Problem to solve: Copy out the listing that follows in its entirety, keeping it exactly the same.

+++ Recorded data

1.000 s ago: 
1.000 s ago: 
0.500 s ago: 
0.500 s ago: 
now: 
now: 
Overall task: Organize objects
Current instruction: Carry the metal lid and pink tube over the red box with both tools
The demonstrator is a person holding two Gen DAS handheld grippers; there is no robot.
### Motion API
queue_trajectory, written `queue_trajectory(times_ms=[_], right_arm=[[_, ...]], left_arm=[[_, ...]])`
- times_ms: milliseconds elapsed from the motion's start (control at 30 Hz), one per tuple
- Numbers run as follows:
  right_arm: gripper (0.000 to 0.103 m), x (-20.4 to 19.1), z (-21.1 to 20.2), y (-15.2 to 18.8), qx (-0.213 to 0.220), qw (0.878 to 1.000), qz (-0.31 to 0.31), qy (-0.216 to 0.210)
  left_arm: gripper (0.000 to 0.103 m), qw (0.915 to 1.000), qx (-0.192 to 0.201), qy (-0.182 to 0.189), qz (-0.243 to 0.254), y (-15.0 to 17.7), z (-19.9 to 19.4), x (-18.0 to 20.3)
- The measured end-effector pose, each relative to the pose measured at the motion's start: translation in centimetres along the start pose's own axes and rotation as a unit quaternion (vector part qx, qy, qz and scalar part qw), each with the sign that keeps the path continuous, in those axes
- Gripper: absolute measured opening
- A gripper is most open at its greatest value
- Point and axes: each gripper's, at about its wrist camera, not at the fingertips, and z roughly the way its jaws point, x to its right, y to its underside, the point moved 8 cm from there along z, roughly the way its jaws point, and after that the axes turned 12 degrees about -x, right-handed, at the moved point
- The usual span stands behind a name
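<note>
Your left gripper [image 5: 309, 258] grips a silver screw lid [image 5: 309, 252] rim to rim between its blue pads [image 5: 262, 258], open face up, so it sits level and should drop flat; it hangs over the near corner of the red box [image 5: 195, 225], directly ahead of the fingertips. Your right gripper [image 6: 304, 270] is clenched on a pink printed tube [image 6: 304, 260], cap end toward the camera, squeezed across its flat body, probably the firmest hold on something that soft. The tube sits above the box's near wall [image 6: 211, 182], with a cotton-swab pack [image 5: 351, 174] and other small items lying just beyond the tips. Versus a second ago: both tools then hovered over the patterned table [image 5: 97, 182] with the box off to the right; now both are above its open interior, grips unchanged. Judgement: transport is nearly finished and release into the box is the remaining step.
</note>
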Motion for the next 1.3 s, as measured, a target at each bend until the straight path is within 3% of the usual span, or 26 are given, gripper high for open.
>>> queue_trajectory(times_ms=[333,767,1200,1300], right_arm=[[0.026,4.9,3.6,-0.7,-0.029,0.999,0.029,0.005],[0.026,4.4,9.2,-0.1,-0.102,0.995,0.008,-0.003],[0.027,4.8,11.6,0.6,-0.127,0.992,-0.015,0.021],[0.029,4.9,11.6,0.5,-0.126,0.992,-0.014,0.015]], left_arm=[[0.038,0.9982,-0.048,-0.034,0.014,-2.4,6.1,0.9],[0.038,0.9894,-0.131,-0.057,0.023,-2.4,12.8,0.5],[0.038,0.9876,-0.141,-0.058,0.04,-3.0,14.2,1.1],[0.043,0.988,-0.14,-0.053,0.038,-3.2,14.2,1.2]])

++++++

Exercise response:
1.000 s ago: 
1.000 s ago: 
0.500 s ago: 
0.500 s ago: 
now: 
now: 
Overall task: Organize objects
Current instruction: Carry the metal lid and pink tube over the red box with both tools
The demonstrator is a person holding two Gen DAS handheld grippers; there is no robot.
### Motion API
queue_trajectory, written `queue_trajectory(times_ms=[_], right_arm=[[_, ...]], left_arm=[[_, ...]])`
- times_ms: milliseconds elapsed from the motion's start (control at 30 Hz), one per tuple
- Numbers run as follows:
  right_arm: gripper (0.000 to 0.103 m), x (-20.4 to 19.1), z (-21.1 to 20.2), y (-15.2 to 18.8), qx (-0.213 to 0.220), qw (0.878 to 1.000), qz (-0.31 to 0.31), qy (-0.216 to 0.210)
  left_arm: gripper (0.000 to 0.103 m), qw (0.915 to 1.000), qx (-0.192 to 0.201), qy (-0.182 to 0.189), qz (-0.243 to 0.254), y (-15.0 to 17.7), z (-19.9 to 19.4), x (-18.0 to 20.3)
- The measured end-effector pose, each relative to the pose measured at the motion's start: translation in centimetres along the start pose's own axes and rotation as a unit quaternion (vector part qx, qy, qz and scalar part qw), each with the sign that keeps the path continuous, in those axes
- Gripper: absolute measured opening
- A gripper is most open at its greatest value
- Point and axes: each gripper's, at about its wrist camera, not at the fingertips, and z roughly the way its jaws point, x to its right, y to its underside, the point moved 8 cm from there along z, roughly the way its jaws point, and after that the axes turned 12 degrees about -x, right-handed, at the moved point
- The usual span stands behind a name
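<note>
Your left gripper [image 5: 309, 258] grips a silver screw lid [image 5: 309, 252] rim to rim between its blue pads [image 5: 262, 258], open face up, so it sits level and should drop flat; it hangs over the near corner of the red box [image 5: 195, 225], directly ahead of the fingertips. Your right gripper [image 6: 304, 270] is clenched on a pink printed tube [image 6: 304, 260], cap end toward the camera, squeezed across its flat body, probably the firmest hold on something that soft. The tube sits above the box's near wall [image 6: 211, 182], with a cotton-swab pack [image 5: 351, 174] and other small items lying just beyond the tips. Versus a second ago: both tools then hovered over the patterned table [image 5: 97, 182] with the box off to the right; now both are above its open interior, grips unchanged. Judgement: transport is nearly finished and release into the box is the remaining step.
</note>
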Motion for the next 1.3 s, as measured, a target at each bend until the straight path is within 3% of the usual span, or 26 are given, gripper high for open.
>>> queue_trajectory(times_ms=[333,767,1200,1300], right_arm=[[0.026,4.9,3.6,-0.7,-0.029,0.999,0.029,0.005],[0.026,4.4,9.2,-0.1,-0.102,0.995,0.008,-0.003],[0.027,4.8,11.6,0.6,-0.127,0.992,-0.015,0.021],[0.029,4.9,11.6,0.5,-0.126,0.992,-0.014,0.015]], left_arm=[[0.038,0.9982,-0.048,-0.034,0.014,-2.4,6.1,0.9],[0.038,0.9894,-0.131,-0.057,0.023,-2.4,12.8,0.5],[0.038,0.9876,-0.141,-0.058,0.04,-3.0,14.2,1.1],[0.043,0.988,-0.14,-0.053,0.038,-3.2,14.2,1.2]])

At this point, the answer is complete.